_Exercise brief_:
From the material below, set down exactly the lines that run from the one containing "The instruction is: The" to the one containing "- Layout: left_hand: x", minus the pictures.

=======

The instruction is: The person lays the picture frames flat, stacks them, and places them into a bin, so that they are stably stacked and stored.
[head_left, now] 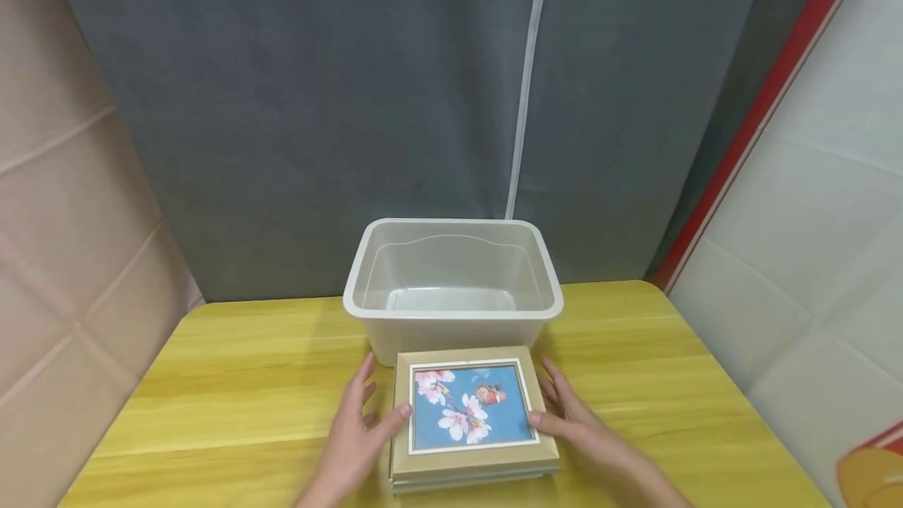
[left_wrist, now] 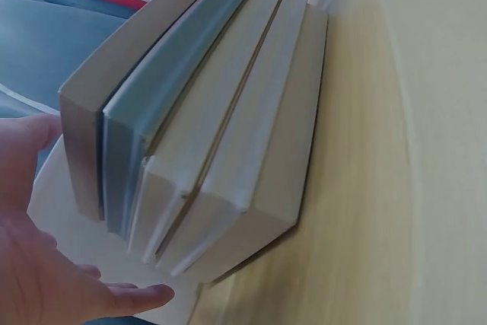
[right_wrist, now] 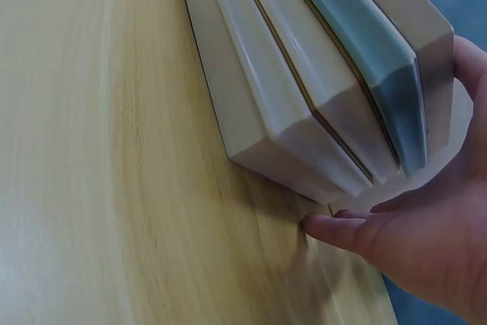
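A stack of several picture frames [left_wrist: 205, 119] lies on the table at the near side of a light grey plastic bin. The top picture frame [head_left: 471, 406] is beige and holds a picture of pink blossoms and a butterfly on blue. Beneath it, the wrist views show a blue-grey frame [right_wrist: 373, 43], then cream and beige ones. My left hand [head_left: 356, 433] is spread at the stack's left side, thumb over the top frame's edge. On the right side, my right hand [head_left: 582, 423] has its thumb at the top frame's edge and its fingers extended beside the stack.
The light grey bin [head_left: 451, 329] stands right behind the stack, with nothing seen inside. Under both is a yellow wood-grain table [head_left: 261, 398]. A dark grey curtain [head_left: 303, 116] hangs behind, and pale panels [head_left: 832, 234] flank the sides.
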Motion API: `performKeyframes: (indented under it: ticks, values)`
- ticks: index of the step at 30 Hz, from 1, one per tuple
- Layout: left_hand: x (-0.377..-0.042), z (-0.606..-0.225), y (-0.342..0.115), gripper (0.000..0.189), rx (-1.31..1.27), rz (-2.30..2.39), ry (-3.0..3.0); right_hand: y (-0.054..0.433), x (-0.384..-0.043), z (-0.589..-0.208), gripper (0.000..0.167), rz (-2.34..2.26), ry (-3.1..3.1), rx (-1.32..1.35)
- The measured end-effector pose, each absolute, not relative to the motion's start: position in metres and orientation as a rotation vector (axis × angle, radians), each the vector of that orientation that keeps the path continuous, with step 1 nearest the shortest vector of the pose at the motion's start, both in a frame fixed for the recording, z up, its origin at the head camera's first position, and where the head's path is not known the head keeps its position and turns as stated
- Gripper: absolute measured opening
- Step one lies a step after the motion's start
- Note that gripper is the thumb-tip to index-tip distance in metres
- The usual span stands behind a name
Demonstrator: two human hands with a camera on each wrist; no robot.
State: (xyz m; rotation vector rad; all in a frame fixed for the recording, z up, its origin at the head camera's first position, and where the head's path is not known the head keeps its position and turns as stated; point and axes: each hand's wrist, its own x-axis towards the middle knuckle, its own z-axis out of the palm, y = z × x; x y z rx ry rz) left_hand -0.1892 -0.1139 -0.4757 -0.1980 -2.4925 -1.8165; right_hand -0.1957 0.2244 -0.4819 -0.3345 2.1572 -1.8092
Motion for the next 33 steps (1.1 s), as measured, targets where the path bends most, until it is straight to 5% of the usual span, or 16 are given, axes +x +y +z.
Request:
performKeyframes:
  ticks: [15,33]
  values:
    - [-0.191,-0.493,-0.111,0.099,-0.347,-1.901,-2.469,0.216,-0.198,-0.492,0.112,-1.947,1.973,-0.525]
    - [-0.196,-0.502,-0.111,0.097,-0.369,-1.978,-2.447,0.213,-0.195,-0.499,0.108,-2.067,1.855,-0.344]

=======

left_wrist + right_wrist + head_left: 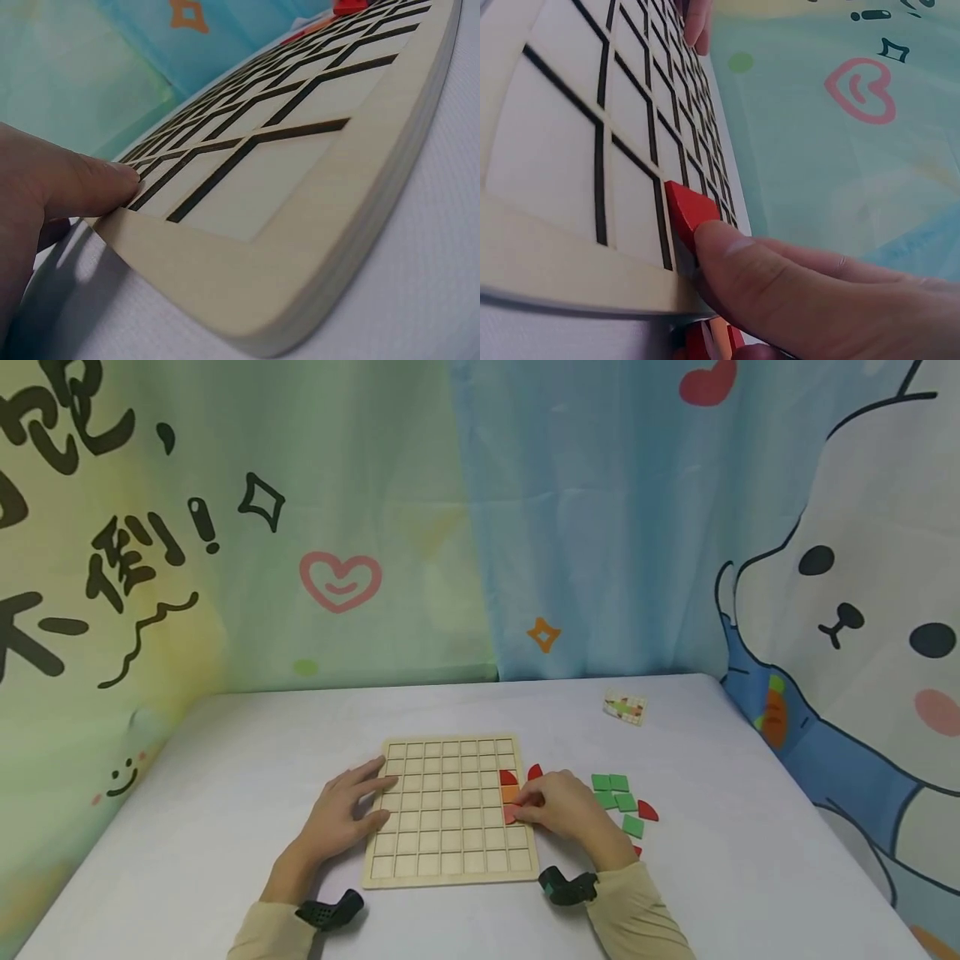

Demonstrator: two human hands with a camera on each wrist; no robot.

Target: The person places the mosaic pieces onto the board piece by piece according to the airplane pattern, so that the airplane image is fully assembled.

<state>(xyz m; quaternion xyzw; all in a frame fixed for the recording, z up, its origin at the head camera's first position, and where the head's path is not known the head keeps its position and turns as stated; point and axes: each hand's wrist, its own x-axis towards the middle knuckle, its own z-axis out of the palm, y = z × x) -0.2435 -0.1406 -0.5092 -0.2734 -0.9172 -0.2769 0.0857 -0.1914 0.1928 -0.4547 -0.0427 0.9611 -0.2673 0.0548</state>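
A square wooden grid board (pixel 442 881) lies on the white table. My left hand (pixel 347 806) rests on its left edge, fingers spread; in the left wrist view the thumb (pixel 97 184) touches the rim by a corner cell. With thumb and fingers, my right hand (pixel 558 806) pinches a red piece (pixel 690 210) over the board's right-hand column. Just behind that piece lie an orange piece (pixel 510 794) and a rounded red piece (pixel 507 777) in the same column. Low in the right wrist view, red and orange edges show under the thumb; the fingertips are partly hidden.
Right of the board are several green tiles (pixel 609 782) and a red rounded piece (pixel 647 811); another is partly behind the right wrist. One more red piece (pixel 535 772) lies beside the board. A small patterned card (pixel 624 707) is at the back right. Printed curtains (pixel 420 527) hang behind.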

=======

_Exercise output_:
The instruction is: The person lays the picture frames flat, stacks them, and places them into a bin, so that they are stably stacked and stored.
[head_left, now] 
[left_wrist, now] 
[right_wrist, now] 
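A stack of several picture frames [left_wrist: 205, 119] lies on the table at the near side of a light grey plastic bin. The top picture frame [head_left: 471, 406] is beige and holds a picture of pink blossoms and a butterfly on blue. Beneath it, the wrist views show a blue-grey frame [right_wrist: 373, 43], then cream and beige ones. My left hand [head_left: 356, 433] is spread at the stack's left side, thumb over the top frame's edge. On the right side, my right hand [head_left: 582, 423] has its thumb at the top frame's edge and its fingers extended beside the stack.
The light grey bin [head_left: 451, 329] stands right behind the stack, with nothing seen inside. Under both is a yellow wood-grain table [head_left: 261, 398]. A dark grey curtain [head_left: 303, 116] hangs behind, and pale panels [head_left: 832, 234] flank the sides.
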Motion API: `performKeyframes: (indented under it: ticks, values)`
- ticks: index of the step at 30 Hz, from 1, one per tuple
- Layout: left_hand: x (-0.377..-0.042), z (-0.606..-0.225), y (-0.342..0.115), gripper (0.000..0.189), rx (-1.31..1.27), rz (-2.30..2.39), ry (-3.0..3.0); right_hand: y (-0.054..0.433), x (-0.384..-0.043), z (-0.589..-0.208), gripper (0.000..0.167), rz (-2.34..2.26), ry (-3.1..3.1), rx (-1.32..1.35)

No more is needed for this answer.